- TRY IT: Please count how many lines in the entries below contain "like" and reply with the figure alone.

Excerpts from a dataset:
++++++++

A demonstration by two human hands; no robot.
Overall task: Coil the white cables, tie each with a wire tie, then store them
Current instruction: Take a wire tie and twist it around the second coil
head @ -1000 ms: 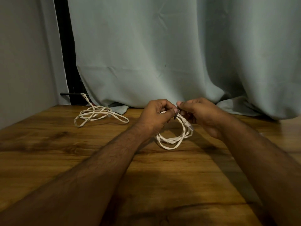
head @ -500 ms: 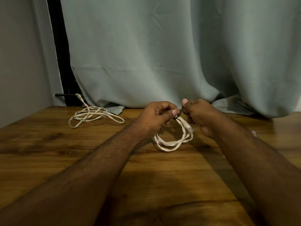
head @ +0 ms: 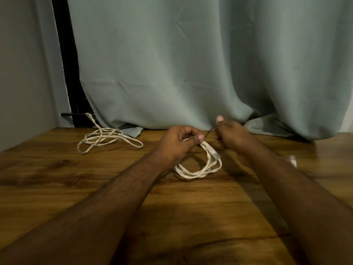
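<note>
Broadly, we work at a wooden table (head: 57, 188) backed by a pale curtain (head: 191, 64) whose hem rests on the far edge, with a wall to our left. Our left hand (head: 177, 142) has its fingers curled round the top of a coiled white cable (head: 200, 169), thumb pressed over the bundle, while the lower loops rest on the wood just in front of our wrist. Our right hand (head: 231, 134) sits just beside it, fingers closed, pinching the end of a thin dark wire tie (head: 208, 133) that runs slanting down to the bundle under our left thumb.

We judge that the tying step for this first coil is in hand: the tie seems drawn taut, though whether it has been twisted we cannot tell. Next we would need to wind or twist the tie snug around the gathered strands while our left grip keeps the loops from springing apart.

A second white cable (head: 107, 139) lies loosely tangled, well apart at the far left, near the curtain hem, with one end trailing up towards the dark gap beside the wall; it looks not yet coiled. A small pale object (head: 293, 161), too blurred to name, lies behind our right forearm.

Near us the table offers broad bare wood between and beside our forearms, so there is room to move; the curtain crowds the far edge close behind our hands.
</note>
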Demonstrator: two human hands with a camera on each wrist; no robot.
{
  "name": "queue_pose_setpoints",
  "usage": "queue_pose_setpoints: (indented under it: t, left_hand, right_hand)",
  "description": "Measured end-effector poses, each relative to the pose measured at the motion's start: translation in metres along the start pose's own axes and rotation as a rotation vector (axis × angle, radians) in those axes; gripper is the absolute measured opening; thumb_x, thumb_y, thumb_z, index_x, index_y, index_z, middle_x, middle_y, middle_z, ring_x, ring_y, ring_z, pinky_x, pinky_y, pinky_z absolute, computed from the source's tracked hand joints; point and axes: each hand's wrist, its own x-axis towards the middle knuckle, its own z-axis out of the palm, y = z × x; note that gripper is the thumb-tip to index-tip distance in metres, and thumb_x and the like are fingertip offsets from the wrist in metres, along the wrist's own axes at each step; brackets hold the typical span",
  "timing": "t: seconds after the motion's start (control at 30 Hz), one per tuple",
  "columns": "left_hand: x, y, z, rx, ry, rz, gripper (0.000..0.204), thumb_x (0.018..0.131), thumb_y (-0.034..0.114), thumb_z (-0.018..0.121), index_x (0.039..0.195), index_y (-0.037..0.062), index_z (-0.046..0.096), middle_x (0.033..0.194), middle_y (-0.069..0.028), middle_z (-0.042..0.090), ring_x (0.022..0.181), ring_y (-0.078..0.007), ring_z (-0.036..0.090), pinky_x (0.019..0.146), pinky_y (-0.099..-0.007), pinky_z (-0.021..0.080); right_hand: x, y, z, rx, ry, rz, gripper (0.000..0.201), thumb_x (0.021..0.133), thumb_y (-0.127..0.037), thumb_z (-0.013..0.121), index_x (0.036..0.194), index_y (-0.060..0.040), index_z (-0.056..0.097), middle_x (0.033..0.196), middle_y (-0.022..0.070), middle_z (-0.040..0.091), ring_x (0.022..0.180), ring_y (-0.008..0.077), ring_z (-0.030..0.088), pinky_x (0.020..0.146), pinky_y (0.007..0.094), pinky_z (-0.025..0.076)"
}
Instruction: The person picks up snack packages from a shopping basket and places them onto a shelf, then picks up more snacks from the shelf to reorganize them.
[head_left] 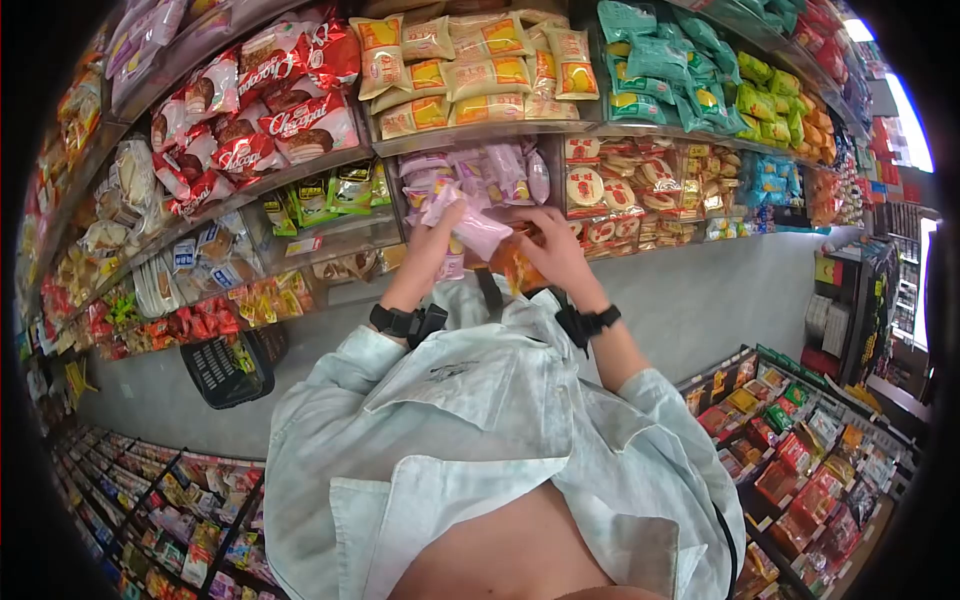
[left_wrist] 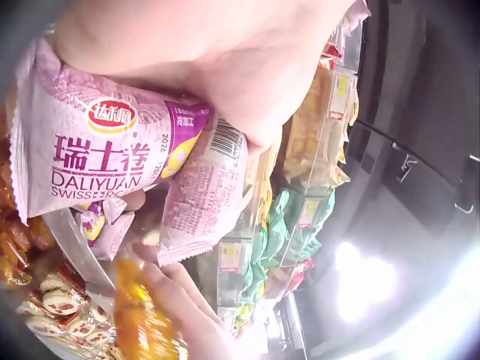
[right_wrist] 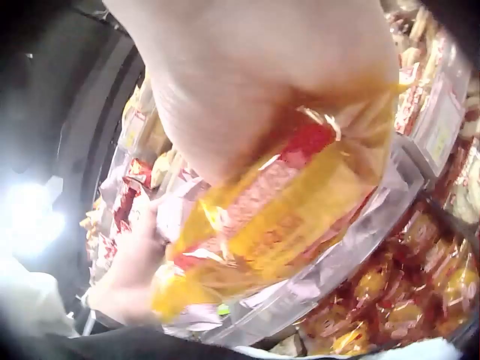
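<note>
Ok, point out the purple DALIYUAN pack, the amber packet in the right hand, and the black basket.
DALIYUAN pack (left_wrist: 97, 142): left wrist view, on its printed front.
Amber packet (right_wrist: 289, 221): right wrist view, mid-wrapper.
Black basket (head_left: 222, 374): head view, on its slotted side.

The left hand (head_left: 432, 252) grips pink packets (head_left: 482, 236), the right hand (head_left: 556, 252) an orange packet (head_left: 515, 268), before stocked shelves (head_left: 480, 133).

We saw Swiss roll packets (head_left: 475, 228) in the left hand (head_left: 430, 255), to the left of a wrapped packet (head_left: 517, 268) in the right hand (head_left: 558, 255). Beyond both, more packets (head_left: 507, 170) lay in the far shelves (head_left: 475, 137), with Chocopai bags (head_left: 305, 125) farther left. We found a basket (head_left: 215, 372) on the floor (head_left: 150, 408) at left, and racked goods (head_left: 795, 452) near right
</note>
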Motion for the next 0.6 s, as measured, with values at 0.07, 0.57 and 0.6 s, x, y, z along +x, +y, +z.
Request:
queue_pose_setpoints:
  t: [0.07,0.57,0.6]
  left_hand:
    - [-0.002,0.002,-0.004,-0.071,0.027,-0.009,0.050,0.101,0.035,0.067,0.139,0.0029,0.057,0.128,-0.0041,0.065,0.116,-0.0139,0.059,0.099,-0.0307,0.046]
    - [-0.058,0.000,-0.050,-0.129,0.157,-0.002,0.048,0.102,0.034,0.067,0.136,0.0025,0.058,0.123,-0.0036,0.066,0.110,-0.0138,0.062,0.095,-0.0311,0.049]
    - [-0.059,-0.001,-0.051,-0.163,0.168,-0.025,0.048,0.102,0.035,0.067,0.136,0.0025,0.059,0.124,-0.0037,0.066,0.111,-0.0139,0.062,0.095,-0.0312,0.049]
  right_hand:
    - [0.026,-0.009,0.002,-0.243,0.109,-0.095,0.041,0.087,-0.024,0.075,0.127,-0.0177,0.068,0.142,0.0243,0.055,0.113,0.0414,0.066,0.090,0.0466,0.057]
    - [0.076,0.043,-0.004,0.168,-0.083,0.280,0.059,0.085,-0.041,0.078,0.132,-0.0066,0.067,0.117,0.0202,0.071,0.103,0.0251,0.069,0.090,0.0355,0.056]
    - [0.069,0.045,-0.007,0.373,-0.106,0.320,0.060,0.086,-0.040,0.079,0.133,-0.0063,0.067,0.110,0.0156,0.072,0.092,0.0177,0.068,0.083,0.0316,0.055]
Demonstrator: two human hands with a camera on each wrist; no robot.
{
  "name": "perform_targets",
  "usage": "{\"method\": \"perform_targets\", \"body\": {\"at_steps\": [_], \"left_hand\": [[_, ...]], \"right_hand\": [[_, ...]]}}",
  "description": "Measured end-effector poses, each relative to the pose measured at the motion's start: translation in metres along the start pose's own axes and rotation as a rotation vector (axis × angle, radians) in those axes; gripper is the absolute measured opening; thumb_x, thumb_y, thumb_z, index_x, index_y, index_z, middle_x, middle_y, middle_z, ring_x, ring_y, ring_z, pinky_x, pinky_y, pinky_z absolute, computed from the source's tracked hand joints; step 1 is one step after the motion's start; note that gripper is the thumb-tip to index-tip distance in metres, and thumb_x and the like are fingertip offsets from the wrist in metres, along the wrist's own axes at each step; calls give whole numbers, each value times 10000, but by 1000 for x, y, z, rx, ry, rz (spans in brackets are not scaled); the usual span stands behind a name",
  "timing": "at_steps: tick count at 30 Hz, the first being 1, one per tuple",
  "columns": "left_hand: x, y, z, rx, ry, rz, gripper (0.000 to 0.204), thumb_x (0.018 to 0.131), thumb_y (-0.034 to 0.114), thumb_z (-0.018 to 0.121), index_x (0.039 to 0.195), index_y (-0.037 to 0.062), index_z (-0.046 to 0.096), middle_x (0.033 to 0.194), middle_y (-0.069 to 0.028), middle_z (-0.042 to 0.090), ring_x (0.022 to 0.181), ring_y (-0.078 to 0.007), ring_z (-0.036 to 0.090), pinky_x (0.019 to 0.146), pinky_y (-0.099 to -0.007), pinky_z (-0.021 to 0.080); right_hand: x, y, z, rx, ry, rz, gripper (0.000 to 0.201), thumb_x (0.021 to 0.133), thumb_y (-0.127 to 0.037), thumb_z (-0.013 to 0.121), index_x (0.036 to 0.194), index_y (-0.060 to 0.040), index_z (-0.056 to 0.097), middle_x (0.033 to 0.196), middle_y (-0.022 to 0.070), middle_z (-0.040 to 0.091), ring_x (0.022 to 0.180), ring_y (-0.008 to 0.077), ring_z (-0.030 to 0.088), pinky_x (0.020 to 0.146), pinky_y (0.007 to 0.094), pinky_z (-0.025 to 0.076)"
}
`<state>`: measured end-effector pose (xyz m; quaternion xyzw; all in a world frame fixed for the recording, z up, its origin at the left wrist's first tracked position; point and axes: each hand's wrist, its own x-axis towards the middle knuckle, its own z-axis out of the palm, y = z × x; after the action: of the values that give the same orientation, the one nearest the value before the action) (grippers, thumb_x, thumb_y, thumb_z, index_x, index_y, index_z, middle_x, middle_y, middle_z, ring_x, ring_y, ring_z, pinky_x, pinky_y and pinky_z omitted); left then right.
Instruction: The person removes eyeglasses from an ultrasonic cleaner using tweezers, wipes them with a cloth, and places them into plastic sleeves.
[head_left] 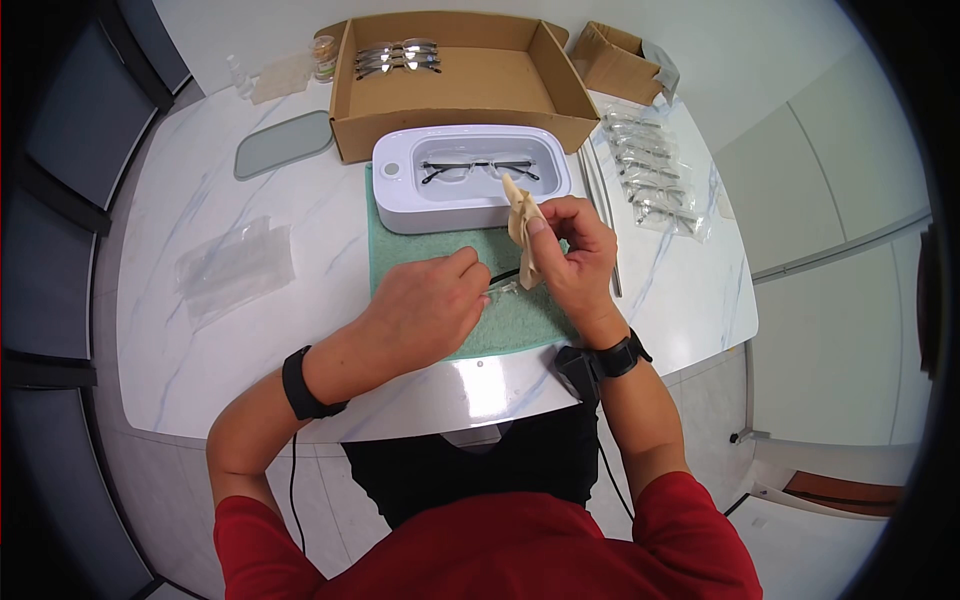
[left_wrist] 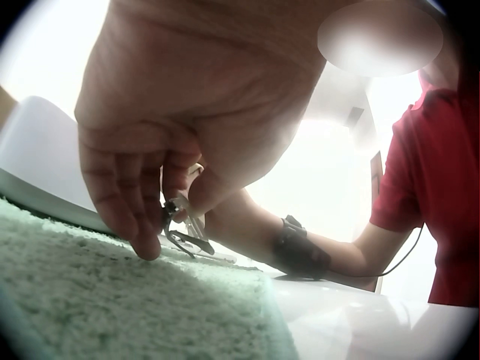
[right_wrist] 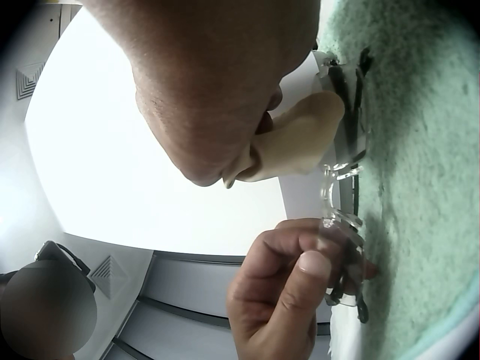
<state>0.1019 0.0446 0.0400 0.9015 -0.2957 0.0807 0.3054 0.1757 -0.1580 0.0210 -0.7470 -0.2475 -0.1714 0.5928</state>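
Note:
Low over the green towel (head_left: 400, 250), my left hand (head_left: 425, 300) pinches one end of a pair of clear-framed eyeglasses (right_wrist: 330, 191) with dark temples. My right hand (head_left: 578, 250) grips a beige cloth (head_left: 522, 225) between thumb and fingers. In the right wrist view the cloth hangs against the far lens, while the left thumb and forefinger hold the near lens. Just beyond the hands stands a white cleaner tub (head_left: 425, 215), uncovered, with another pair of eyeglasses (head_left: 480, 168) lying in its basin.
Behind the tub is a cardboard tray (head_left: 480, 120) with several eyeglasses (head_left: 398, 58). Bagged eyeglasses (head_left: 650, 170) line the right side, near a small carton (head_left: 615, 65) and thin metal rods (head_left: 603, 205). Left lie a grey lid (head_left: 285, 143) and clear plastic bags (head_left: 238, 268).

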Motion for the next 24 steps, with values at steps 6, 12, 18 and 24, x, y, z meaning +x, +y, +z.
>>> {"method": "perform_targets", "body": {"at_steps": [6,12,18,24], "left_hand": [[0,-1,1,-1,-4,-1,110,906,129,651,915,40,586,880,-112,552,747,-332,615,645,-437,501],[0,0,1,-2,-7,-4,113,900,126,654,912,39,583,878,-113,554,746,-333,616,647,-438,503],[0,0,2,-2,-11,-8,113,896,122,657,910,38,583,879,-114,555,755,-333,617,652,-439,505],[0,0,2,-5,-20,-11,112,893,120,661,906,35,589,879,-114,555,770,-332,618,659,-438,507]], "right_hand": [[0,-2,0,8,-6,6,80,911,-56,712,947,-3,664,786,17,693,685,50,617,627,211,500],[0,-1,0,3,-11,10,80,914,-56,710,951,-2,663,790,19,696,693,52,623,633,214,505],[0,-1,0,1,-10,7,78,912,-56,710,943,-2,662,787,20,695,691,53,623,632,215,507],[-1,0,0,-4,-15,11,81,911,-58,710,942,-1,662,784,24,697,689,57,625,635,217,509]]}}
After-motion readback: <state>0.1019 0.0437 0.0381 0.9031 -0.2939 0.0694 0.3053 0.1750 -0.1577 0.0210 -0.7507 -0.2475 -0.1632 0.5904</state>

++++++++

- ANSWER TO THIS TASK: 2